Exactly as written, copy the lines that run from the start of the data below to the line containing "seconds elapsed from", both ends included.

■ Supplied data
————————

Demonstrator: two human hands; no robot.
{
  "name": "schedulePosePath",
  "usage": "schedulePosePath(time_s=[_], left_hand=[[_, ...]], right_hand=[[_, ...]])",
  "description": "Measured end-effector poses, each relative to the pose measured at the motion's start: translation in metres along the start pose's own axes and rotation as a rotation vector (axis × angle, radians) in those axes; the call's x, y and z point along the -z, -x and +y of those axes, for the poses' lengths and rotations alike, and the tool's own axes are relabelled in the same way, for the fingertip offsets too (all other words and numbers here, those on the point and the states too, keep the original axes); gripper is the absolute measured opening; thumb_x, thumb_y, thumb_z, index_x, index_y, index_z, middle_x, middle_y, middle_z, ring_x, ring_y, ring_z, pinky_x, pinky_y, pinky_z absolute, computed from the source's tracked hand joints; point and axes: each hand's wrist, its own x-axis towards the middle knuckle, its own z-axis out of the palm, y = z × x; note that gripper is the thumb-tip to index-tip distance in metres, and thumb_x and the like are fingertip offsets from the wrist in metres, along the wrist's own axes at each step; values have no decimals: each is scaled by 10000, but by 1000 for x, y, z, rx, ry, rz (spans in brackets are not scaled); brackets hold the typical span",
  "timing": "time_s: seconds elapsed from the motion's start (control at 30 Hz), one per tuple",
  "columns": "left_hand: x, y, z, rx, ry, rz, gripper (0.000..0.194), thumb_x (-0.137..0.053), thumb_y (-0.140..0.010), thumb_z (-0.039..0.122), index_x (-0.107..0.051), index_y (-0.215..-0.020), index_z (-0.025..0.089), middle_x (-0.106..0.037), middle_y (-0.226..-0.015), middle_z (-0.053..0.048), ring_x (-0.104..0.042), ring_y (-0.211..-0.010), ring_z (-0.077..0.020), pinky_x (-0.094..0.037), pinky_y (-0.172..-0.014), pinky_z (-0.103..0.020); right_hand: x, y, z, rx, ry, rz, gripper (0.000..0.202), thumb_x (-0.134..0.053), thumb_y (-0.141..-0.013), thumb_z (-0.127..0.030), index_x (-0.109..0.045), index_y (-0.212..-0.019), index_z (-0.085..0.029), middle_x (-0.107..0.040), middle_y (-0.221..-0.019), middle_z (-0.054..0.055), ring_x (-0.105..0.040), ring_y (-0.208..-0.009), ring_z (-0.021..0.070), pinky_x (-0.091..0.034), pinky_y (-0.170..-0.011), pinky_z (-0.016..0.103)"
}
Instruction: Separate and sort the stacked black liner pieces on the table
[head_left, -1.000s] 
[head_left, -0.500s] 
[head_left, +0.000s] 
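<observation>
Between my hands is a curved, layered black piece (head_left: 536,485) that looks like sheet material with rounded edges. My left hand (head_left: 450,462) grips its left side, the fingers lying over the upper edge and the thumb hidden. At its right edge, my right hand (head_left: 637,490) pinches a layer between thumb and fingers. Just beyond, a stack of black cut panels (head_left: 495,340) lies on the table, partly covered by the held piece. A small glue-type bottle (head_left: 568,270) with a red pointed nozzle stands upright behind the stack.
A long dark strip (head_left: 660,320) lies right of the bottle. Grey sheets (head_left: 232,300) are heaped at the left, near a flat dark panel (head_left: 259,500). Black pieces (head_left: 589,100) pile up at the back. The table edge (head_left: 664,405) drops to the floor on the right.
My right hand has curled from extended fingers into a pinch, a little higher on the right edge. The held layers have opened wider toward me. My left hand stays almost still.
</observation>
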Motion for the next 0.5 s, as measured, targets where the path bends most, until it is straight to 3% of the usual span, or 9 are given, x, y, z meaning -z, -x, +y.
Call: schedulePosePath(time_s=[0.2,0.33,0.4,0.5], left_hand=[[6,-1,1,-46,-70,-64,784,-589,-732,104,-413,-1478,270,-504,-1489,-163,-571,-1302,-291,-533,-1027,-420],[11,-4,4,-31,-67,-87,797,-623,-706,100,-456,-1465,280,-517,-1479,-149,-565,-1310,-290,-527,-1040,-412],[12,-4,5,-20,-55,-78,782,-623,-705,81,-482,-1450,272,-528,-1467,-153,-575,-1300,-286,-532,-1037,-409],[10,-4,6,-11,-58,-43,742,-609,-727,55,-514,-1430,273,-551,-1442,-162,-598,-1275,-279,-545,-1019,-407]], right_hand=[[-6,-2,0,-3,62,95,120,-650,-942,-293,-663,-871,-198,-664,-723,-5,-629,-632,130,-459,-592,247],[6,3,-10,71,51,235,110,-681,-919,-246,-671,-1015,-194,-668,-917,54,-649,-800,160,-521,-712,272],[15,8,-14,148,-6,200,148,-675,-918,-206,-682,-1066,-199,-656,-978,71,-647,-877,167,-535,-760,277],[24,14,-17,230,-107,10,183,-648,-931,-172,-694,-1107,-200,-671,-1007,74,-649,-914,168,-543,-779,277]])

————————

■ Answer section
Demonstrator: two human hands; no robot.
{
  "name": "schedulePosePath",
  "usage": "schedulePosePath(time_s=[_], left_hand=[[_, ...]], right_hand=[[_, ...]])",
  "description": "Measured end-effector poses, each relative to the pose measured at the motion's start: translation in metres along the start pose's own axes and rotation as a rotation vector (axis × angle, radians) in those axes; the call's x, y and z point along the -z, -x and +y of those axes, for the poses' lengths and rotations alike, and the tool's own axes are relabelled in the same way, for the fingertip offsets too (all other words and numbers here, those on the point and the states too, keep the original axes); gripper is the absolute measured opening; thumb_x, thumb_y, thumb_z, index_x, index_y, index_z, middle_x, middle_y, middle_z, ring_x, ring_y, ring_z, pinky_x, pinky_y, pinky_z absolute, computed from the source's tracked hand joints; point and axes: each hand's wrist, its own x-axis towards the middle knuckle, its own z-axis out of the palm, y = z × x; note that gripper is the thumb-tip to index-tip distance in metres, and thumb_x and the like are fingertip offsets from the wrist in metres, along the wrist's own axes at each step; values have no decimals: each is scaled by 10000, but by 1000 for x, y, z, rx, ry, rz (spans in brackets are not scaled); brackets hold the typical span",
  "timing": "time_s: seconds elapsed from the motion's start (control at 30 Hz), one per tuple",

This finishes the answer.